━━ SUPPLIED DATA ━━
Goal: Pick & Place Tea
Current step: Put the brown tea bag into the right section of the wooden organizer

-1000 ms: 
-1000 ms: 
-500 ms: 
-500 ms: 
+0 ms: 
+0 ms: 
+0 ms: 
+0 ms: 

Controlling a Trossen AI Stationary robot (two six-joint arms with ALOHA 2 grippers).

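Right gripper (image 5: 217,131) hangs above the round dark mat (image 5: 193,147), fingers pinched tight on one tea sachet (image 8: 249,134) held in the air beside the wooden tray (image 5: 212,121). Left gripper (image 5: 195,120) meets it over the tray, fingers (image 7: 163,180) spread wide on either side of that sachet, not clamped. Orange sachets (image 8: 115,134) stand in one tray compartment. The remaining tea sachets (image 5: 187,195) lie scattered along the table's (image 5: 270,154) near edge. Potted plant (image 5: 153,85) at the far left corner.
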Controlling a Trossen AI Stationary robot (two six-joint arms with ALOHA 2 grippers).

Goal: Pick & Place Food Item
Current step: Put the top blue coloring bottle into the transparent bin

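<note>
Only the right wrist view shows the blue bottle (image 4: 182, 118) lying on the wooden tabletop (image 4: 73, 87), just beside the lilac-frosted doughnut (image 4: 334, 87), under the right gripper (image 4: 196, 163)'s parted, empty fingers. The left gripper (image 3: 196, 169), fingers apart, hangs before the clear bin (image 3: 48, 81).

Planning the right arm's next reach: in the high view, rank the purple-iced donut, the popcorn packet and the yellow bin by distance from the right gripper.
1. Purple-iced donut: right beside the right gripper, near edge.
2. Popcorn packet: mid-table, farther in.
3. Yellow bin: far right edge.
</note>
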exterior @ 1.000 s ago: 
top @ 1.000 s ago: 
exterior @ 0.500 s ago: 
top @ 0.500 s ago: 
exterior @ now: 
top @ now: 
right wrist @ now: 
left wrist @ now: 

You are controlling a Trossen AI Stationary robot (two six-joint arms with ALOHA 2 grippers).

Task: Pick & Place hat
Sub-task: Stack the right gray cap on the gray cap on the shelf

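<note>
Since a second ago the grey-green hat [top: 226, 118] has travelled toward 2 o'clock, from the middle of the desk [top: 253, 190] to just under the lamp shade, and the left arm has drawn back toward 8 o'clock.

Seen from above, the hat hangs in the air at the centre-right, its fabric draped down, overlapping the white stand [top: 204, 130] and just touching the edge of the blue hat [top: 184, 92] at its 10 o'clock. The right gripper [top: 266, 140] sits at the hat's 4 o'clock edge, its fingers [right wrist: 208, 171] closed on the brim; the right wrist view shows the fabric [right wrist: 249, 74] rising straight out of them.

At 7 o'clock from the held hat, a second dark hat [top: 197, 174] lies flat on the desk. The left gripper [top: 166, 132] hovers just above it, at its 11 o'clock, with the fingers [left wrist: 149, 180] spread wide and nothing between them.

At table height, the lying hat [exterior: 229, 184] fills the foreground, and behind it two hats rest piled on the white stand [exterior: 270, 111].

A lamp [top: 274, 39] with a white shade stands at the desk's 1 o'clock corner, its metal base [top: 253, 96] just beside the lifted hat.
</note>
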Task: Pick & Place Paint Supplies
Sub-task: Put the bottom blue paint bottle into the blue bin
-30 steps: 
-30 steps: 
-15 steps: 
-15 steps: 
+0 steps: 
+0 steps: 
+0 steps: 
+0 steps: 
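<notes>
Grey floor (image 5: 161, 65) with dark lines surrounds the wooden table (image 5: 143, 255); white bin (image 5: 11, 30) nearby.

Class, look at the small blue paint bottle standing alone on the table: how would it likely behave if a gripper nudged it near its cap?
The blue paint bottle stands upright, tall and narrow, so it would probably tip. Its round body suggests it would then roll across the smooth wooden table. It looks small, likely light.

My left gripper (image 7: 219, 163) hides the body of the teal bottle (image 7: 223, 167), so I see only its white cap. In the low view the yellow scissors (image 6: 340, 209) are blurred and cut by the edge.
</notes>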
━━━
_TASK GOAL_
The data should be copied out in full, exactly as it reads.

_WRITTEN SOLUTION_
Goal: Pick & Place Tea
Current step: Put the brown tea bag into the right section of the wooden organizer

-1000 ms: 
-1000 ms: 
-500 ms: 
-500 ms: 
+0 ms: 
+0 ms: 
+0 ms: 
+0 ms: 

Controlling a Trossen AI Stationary robot (two six-joint arms with ALOHA 2 grippers).

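Right gripper (image 5: 217,131) hangs above the round dark mat (image 5: 193,147), fingers pinched tight on one tea sachet (image 8: 249,134) held in the air beside the wooden tray (image 5: 212,121). Left gripper (image 5: 195,120) meets it over the tray, fingers (image 7: 163,180) spread wide on either side of that sachet, not clamped. Orange sachets (image 8: 115,134) stand in one tray compartment. The remaining tea sachets (image 5: 187,195) lie scattered along the table's (image 5: 270,154) near edge. Potted plant (image 5: 153,85) at the far left corner.
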Controlling a Trossen AI Stationary robot (two six-joint arms with ALOHA 2 grippers).

Goal: Pick & Place Food Item
Current step: Put the top blue coloring bottle into the transparent bin

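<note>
Only the right wrist view shows the blue bottle (image 4: 182, 118) lying on the wooden tabletop (image 4: 73, 87), just beside the lilac-frosted doughnut (image 4: 334, 87), under the right gripper (image 4: 196, 163)'s parted, empty fingers. The left gripper (image 3: 196, 169), fingers apart, hangs before the clear bin (image 3: 48, 81).

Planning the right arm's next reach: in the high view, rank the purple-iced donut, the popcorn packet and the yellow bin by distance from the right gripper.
1. Purple-iced donut: right beside the right gripper, near edge.
2. Popcorn packet: mid-table, farther in.
3. Yellow bin: far right edge.
</note>
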exterior @ 1.000 s ago: 
top @ 1.000 s ago: 
exterior @ 0.500 s ago: 
top @ 0.500 s ago: 
exterior @ now: 
top @ now: 
right wrist @ now: 
left wrist @ now: 

You are controlling a Trossen AI Stationary robot (two six-joint arms with ALOHA 2 grippers).

Task: Pick & Place hat
Sub-task: Stack the right gray cap on the gray cap on the shelf

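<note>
Since a second ago the grey-green hat [top: 226, 118] has travelled toward 2 o'clock, from the middle of the desk [top: 253, 190] to just under the lamp shade, and the left arm has drawn back toward 8 o'clock.

Seen from above, the hat hangs in the air at the centre-right, its fabric draped down, overlapping the white stand [top: 204, 130] and just touching the edge of the blue hat [top: 184, 92] at its 10 o'clock. The right gripper [top: 266, 140] sits at the hat's 4 o'clock edge, its fingers [right wrist: 208, 171] closed on the brim; the right wrist view shows the fabric [right wrist: 249, 74] rising straight out of them.

At 7 o'clock from the held hat, a second dark hat [top: 197, 174] lies flat on the desk. The left gripper [top: 166, 132] hovers just above it, at its 11 o'clock, with the fingers [left wrist: 149, 180] spread wide and nothing between them.

At table height, the lying hat [exterior: 229, 184] fills the foreground, and behind it two hats rest piled on the white stand [exterior: 270, 111].

A lamp [top: 274, 39] with a white shade stands at the desk's 1 o'clock corner, its metal base [top: 253, 96] just beside the lifted hat.
</note>
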Task: Pick & Place Paint Supplies
Sub-task: Put the bottom blue paint bottle into the blue bin
-30 steps: 
-30 steps: 
-15 steps: 
-15 steps: 
+0 steps: 
+0 steps: 
+0 steps: 
+0 steps: 
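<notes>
Grey floor (image 5: 161, 65) with dark lines surrounds the wooden table (image 5: 143, 255); white bin (image 5: 11, 30) nearby.

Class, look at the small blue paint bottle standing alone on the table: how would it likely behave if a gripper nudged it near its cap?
The blue paint bottle stands upright, tall and narrow, so it would probably tip. Its round body suggests it would then roll across the smooth wooden table. It looks small, likely light.

My left gripper (image 7: 219, 163) hides the body of the teal bottle (image 7: 223, 167), so I see only its white cap. In the low view the yellow scissors (image 6: 340, 209) are blurred and cut by the edge.
</notes>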

This exercise requires nothing more.